- Born: December 7, 1924 Oldham, England
- Died: October 31, 2011 (aged 86) London, England
- Occupation: Writer
- Spouses: Aubrey Liston ​(m. 1948)​; Gerald Mosco ​(m. 1957)​;

= Maisie Mosco =

English writer (1924–2011)

Maisie Mosco (7 December 1924 – 31 October 2011) was an English writer.

She was born as Maisie Gottlieb in Oldham, northeast of Manchester, England, on 7 December 1924, the eldest of three children. Her parents were of Latvian Jewish and Viennese Jewish descent. Their respective families settled in England in the late 19th century, and both her parents were born in Manchester.

A clever girl, she wanted to study medicine though because of her mother's illness, and as the eldest child, she had to leave school at the age of 14 to help in the family business. At the age of 18, she joined the ATS and by the end of World War II, was helping to teach illiterate soldiers how to read.

She married twice: to Aubrey Liston in 1948, then to Gerald Mosco in 1957. She died in London on 31 October 2011, aged 86.

==Writings==
After the war, she edited a Manchester Jewish weekly newspaper, the Jewish Gazette, subsequently writing radio plays for the BBC. One of her stage plays, Happy Family, became the basis of a horror film Mumsy, Nanny, Sonny and Girly.
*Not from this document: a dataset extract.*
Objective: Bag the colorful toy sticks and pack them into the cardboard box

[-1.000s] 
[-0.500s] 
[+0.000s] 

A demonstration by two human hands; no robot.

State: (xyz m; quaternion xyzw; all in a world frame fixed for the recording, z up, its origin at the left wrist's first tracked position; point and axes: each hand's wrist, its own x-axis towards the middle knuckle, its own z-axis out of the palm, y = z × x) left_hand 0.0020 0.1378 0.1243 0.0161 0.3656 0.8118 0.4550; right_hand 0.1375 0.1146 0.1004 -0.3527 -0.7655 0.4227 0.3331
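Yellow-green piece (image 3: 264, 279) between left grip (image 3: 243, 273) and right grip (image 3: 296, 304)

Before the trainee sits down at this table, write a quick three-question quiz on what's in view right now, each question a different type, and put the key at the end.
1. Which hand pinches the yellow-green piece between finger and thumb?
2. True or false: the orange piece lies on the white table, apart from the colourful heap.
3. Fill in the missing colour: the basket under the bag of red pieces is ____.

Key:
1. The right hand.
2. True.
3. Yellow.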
She also wrote 16 novels between 1979 and 1998. These include the 'Almonds and Raisins' (Note: A hint to "Raisins and Almonds") series (Almonds & Raisins, Scattered Seed, Children's Children, Out of the Ashes, and New Beginnings), about a Jewish family who around 1900 fled anti-Jewish pogroms in the Russian Empire and emigrated to north Manchester in England. These books contained elements of her own family history.

In Almonds and Raisins the newly arrived Sandberg family see a tram for the first time – a Manchester double-decker. Abraham (the father) exclaims, "A train with two storeys? And no roof?" [Manchester trams were open-topped in the late 19th and early 20th century.] The local rabbi explains: "In English, they call it a tram.... In Yiddish, we don't have a word for it." "In the wire overhead, there's electricity, we don't have a word for that either."